- What to do:
Exact copy, no pictures: output each line below as it stands.

- Data excerpt:
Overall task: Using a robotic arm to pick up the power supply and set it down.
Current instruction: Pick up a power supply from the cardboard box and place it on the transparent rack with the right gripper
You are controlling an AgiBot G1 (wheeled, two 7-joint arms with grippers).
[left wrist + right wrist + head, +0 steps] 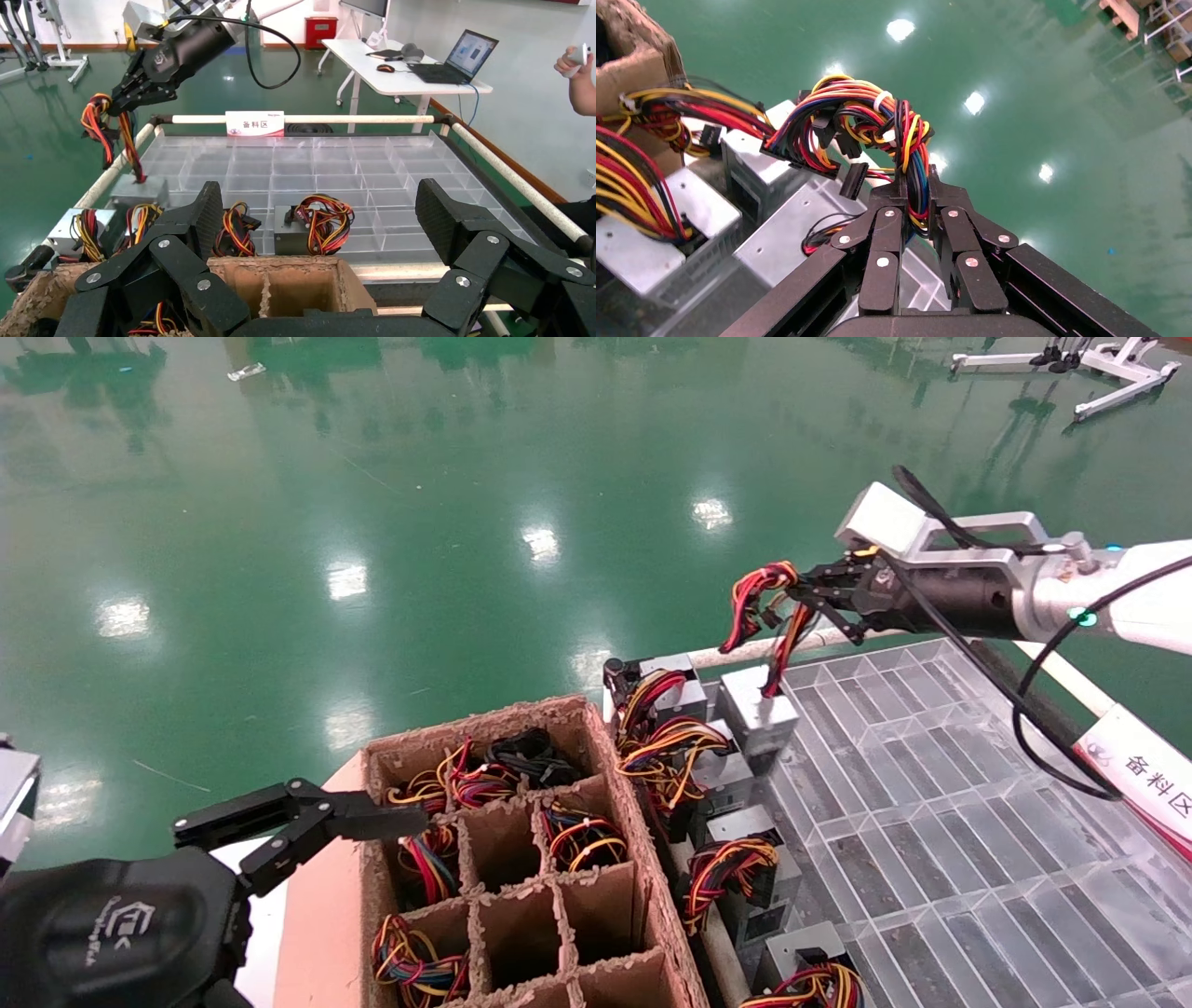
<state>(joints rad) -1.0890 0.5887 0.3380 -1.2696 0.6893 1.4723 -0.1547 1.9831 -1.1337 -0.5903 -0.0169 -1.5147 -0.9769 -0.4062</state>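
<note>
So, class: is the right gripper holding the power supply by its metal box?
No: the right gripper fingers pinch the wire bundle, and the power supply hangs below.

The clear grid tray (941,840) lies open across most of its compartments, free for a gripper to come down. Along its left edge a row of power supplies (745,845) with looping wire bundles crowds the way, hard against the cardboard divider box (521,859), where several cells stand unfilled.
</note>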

- Written answer:
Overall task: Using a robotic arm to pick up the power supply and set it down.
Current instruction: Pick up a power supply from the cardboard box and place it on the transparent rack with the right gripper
You are controlling an AgiBot G1 (wheeled, two 7-joint arms with grippers).
[left wrist + right wrist + head, +0 steps] 
<state>(joints rad) -1.0890 0.5887 0.3380 -1.2696 0.6893 1.4723 -0.1547 1.9831 -1.1337 -0.5903 -0.0169 -1.5147 -0.9769 -0.4062</state>
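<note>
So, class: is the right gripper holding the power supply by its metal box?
No: the right gripper fingers pinch the wire bundle, and the power supply hangs below.

The clear grid tray (941,840) lies open across most of its compartments, free for a gripper to come down. Along its left edge a row of power supplies (745,845) with looping wire bundles crowds the way, hard against the cardboard divider box (521,859), where several cells stand unfilled.
</note>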

The given output is complete.